I google the lingerie store in my local mall. I miss the mall. I miss the window shopping, the aroma of freshly brewed coffee and cinnamon buns as you walk in the main mall doors. Also, I miss the normality of spending a few hours passing the time at the mall. Pre-pandemic, I’d sometimes aimlessly wonder the halls and window shop, then have lunch at the food court. I’d do this while watching the senior citizen mall walkers who meet there, walk the halls in twos or in small groups, then have an A&W breakfast at the food court while reading their newspapers. I think about them in their jewel- toned velour leisure outfits and hope they’re coping. Their form of dressing is in now.
Really, they were ahead of their time.

I think about these things as I click on the lingerie shop’s pajamas section and scroll down to see their flannels in soft greys, pinks, creams, reds, and blues. Doing this reminds me of when I was a kid and how fun it was to peruse the Sears catalogue. I remember going through that catalogue one particular spring and pining for a lavender polyester jump suit that had huge bell bottoms and a big front zipper.
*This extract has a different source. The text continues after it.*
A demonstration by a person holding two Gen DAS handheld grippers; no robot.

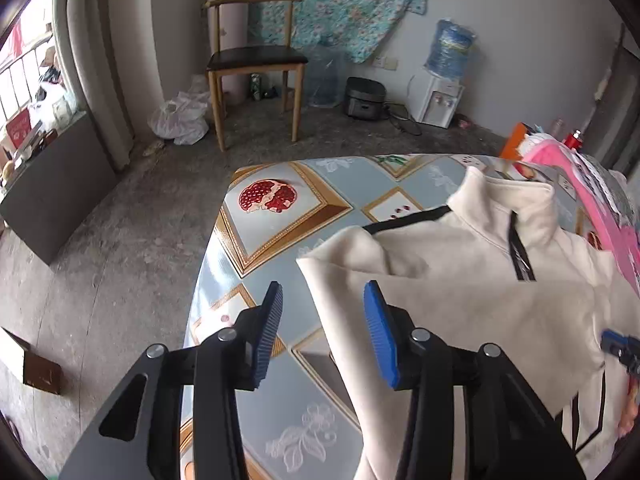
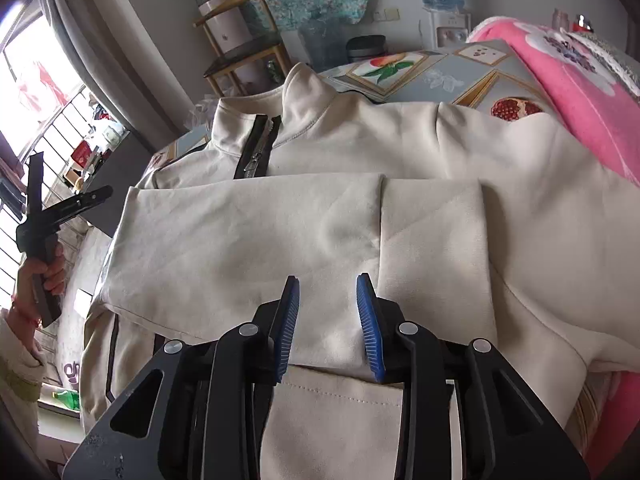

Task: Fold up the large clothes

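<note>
Left jaws: your left gripper (image 1: 323, 334) stands released, nothing between its blue pads; it hangs above the cream jacket's (image 2: 320, 216) outer edge, one pad over the cloth, the other over bare desk (image 1: 276, 216).
Right jaws: your right gripper (image 2: 327, 326) is likewise parted and grasping nothing; the pads hover over the jacket's middle without pinching it.
Jacket: it lies front-up across the desk, collar (image 2: 308, 92) standing at the far side, the dark zipper (image 2: 254, 152) just below the collar.
Sleeves: both are already crossed over the jacket's chest, their cuffs meeting at a seam (image 2: 382, 216) beyond your right jaws; judged from this, the sleeve fold is done and the body fold remains.
Why so held: with both pairs of jaws empty and lifted off the jacket, you are free to reposition, probably toward the hem nearest you or the shoulders.
Left hand: seen in the right wrist view, your hand (image 2: 44, 268) grips the tool's handle to the jacket's left, clear of the cloth.
Pink blanket (image 2: 568, 92): bunched on the desk to the jacket's right, touching its shoulder; it may snag a wide fold.
Chair (image 1: 256, 60): on the floor well beyond the jacket's collar, out of the way.
</note>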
My mom ordered it for me for Easter. That jumpsuit made me feel so glamorous, just like Julie from The Mod Squad.

I put a pair of 100 per cent flannel blue and white flannel pjs with snowflakes in my shopping cart. I add a pair of fuzzy purple slippers. I check out. The order confirmation arrives in my inbox. Done!

A few days later, I receive an “It’s on its way” email with a warning that there could be a delivery delay of several days due to the pandemic. The extra days of waiting just add anticipation to the delivery. It’s exciting to know a treat is on its way for me in the mail.
Every afternoon, I look on the front porch for the delivery. But the days pass and there isn’t one. For the first time, though, I notice the routine around my neighborhood. I notice the blue woodpecker on the tree outside who visits to peck wood every day, rain or shine, at
mid-afternoon from the tree branch. Then, usually not long after the daily woodpecker visit, the postman arrives in his little red and blue postal truck. If it weren’t for the pandemic, and waiting for my package delivery, chances are I wouldn’t even know we have a constant visitor in the woodpecker. And I’d never have been able to recognize our postman.
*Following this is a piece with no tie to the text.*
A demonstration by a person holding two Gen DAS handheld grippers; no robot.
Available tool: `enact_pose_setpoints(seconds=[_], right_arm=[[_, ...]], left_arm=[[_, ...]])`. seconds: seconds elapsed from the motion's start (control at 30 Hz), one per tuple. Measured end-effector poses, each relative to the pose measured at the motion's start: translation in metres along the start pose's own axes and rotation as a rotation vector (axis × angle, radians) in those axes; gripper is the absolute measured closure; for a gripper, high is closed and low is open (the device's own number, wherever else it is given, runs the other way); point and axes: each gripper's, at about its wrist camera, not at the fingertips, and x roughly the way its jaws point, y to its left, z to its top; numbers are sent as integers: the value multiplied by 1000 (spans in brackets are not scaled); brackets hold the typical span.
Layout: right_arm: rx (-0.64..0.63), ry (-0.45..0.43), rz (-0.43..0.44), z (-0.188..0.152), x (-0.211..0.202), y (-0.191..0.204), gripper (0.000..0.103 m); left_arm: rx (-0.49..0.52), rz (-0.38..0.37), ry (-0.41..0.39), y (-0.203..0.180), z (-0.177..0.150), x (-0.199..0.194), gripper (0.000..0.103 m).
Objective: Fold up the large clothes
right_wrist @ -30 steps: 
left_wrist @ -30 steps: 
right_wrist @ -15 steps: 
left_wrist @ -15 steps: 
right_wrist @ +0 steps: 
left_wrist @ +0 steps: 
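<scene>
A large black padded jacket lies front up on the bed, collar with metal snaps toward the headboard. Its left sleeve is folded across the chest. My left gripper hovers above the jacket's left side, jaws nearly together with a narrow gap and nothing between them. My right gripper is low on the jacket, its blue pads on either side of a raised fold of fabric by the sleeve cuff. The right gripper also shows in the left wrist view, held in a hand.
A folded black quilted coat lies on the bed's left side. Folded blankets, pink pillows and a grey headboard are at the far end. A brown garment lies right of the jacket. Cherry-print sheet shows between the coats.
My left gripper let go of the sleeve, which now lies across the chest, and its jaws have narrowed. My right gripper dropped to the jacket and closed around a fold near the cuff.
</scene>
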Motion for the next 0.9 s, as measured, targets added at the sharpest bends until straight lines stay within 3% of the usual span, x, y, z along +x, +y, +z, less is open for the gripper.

Now, right after the woodpecker leaves, I check to see if the postman had put anything in our mailbox. I notice the postman comes every day around 3:30 p.m. so I keep my eye out for him. He parks his truck out front and delivers up and down the street. I think the first time I said hi to the postman I startled him, but he did say hi back. Now if I’m out walking the dog, we say hello.
“Nothing for you today,” he says.

But this afternoon, when I was expecting the usual “Nothing for you today” from the postman, he smiled and said, “Good afternoon. I’ve got a package for you.”
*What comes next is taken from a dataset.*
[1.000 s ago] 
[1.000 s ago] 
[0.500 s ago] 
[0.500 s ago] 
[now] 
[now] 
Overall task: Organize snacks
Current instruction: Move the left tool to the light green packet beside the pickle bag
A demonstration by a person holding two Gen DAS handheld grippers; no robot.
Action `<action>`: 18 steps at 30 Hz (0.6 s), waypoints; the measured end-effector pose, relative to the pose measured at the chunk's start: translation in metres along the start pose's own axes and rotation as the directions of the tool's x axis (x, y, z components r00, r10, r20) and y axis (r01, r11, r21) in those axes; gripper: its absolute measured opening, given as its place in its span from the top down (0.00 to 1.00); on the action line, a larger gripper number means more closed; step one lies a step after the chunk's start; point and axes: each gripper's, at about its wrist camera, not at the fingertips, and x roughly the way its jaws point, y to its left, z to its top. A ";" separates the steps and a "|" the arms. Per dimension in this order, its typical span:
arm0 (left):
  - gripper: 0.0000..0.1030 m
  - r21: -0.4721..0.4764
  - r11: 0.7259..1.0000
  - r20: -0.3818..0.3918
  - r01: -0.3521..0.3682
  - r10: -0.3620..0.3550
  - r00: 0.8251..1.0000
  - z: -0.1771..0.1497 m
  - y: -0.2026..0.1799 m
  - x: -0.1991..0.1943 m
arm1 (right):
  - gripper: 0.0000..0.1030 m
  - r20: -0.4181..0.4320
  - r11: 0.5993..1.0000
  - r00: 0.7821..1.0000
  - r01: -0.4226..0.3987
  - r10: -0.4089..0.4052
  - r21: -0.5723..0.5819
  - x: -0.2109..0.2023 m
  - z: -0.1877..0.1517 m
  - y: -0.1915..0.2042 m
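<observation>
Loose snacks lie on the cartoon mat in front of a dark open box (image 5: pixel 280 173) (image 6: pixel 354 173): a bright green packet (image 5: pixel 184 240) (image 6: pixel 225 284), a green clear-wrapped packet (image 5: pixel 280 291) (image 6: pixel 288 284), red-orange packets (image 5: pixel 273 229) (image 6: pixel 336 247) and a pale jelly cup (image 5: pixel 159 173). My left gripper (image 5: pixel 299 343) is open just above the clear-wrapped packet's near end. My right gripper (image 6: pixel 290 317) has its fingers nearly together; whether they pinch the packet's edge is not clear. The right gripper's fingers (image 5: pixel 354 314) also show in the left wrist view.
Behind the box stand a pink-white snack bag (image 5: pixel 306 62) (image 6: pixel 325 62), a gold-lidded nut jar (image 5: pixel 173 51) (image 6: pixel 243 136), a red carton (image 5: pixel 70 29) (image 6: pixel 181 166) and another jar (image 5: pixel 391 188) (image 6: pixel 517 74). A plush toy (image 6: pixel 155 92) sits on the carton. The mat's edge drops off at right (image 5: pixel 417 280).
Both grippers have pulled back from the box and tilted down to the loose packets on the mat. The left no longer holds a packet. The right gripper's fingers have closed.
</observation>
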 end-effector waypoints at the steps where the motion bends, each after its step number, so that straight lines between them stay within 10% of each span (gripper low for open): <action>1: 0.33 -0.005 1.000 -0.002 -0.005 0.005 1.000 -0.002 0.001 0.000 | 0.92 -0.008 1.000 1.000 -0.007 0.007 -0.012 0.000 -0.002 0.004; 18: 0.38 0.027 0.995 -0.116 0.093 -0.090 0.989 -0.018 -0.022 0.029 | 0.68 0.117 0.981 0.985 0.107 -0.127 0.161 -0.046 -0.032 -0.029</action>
I immediately went in the house and opened my package with great anticipation. And, there, wrapped in cellophane and with a huge light blue bow around them, were my new pajamas and fuzzy purple slippers. I opened up the cellophane wrapping and removed the cardboard from inside the slippers and tried them on. This is my first success with online shopping, I thought. They fit perfectly. They’re snug but not too snug and beyond comfortable. They’re fuzzy and go halfway to the calf. I tried the pajamas on and they also fit perfectly. I folded them and put them on a shelf in my closet, anxious now for the day to be over and evening to come so I could wear them for the first time.

At 7:30 p.m., I asked myself an important question: “Is it too early to get ready for bed?” I went into my closet to get my new, neatly folded pajamas. While I was doing this, my eye caught my dressy clothes, waiting for the pandemic to end to be taken out and worn to ballets, plays, operas, drinks and dinners with friends. But for tonight that’s not to be.

I’m happy where I am tonight: watching Netflix, staying warm near the fireplace, drinking hot chocolate. I look good for the occasion wearing my blue and white snowflake flannel pajamas.